Aim of the exercise:
Search the data below for the string "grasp". Extract every line that contains it.

Dataset excerpts:

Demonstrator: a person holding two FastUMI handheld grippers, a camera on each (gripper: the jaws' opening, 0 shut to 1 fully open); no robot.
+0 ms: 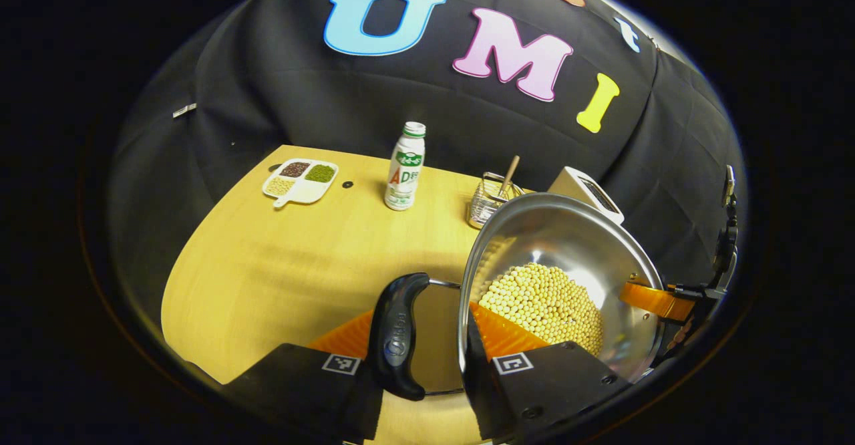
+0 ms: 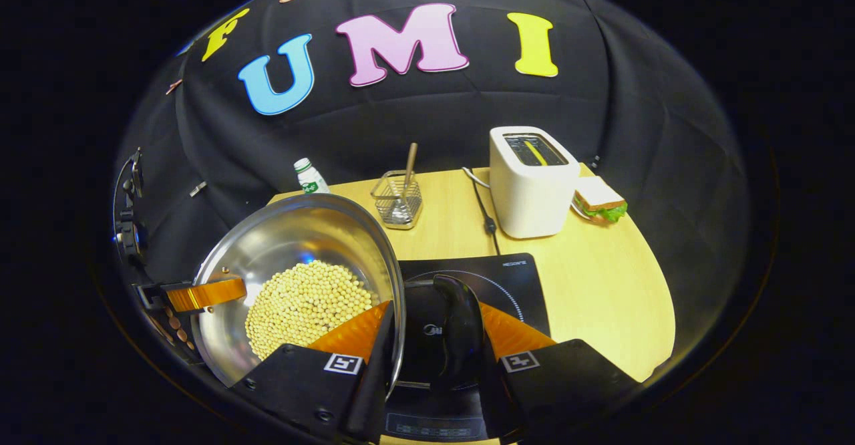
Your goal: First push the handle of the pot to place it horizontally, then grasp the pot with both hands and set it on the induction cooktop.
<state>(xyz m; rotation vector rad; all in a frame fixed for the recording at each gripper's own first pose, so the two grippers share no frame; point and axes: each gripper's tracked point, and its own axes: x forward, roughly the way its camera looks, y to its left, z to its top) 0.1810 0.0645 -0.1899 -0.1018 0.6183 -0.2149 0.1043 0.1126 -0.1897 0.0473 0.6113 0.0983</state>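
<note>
A steel pot (image 1: 568, 244) holding yellow beans (image 1: 541, 305) hangs between both grippers. In the left gripper view, my left gripper (image 1: 421, 358) is shut on the pot's black left handle (image 1: 399, 335), one finger outside the grip and the other inside the pot wall. The right gripper's orange finger (image 1: 658, 301) shows at the far rim. In the right gripper view, my right gripper (image 2: 434, 358) is clamped the same way on the other black handle (image 2: 457, 325), with the pot (image 2: 294, 244) to its left. The black induction cooktop (image 2: 497, 278) lies under that handle.
On the wooden table (image 1: 267, 278) stand a white bottle (image 1: 405, 166), a sectioned dish of beans (image 1: 300, 180) and a wire basket with a stick (image 2: 397, 199). A white toaster (image 2: 532, 181), its cable (image 2: 482, 211) and a sandwich (image 2: 599, 199) sit behind the cooktop.
</note>
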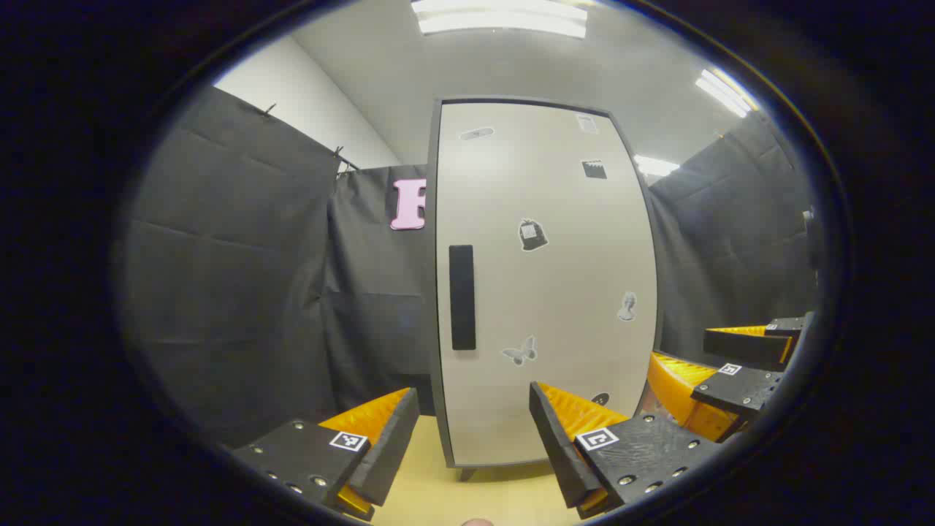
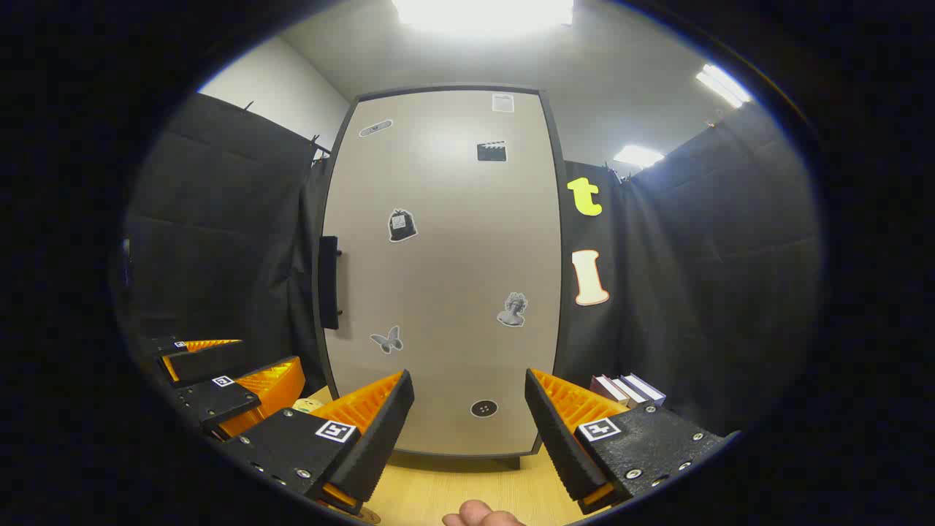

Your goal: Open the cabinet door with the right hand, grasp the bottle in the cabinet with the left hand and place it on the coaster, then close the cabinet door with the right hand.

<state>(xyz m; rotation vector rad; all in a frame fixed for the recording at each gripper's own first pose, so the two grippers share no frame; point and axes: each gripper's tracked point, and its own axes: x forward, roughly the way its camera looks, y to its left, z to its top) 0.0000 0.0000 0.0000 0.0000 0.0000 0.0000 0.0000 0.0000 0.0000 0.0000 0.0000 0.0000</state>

Solution:
Your goal: First push the handle of the pot to place it horizontally, then grasp the pot with both hands and set it on the induction cooktop.
Your goal: Open the cabinet door with the right hand, grasp the bottle in the cabinet with the left hand and place it on the coaster, then close the cabinet door with the right hand.

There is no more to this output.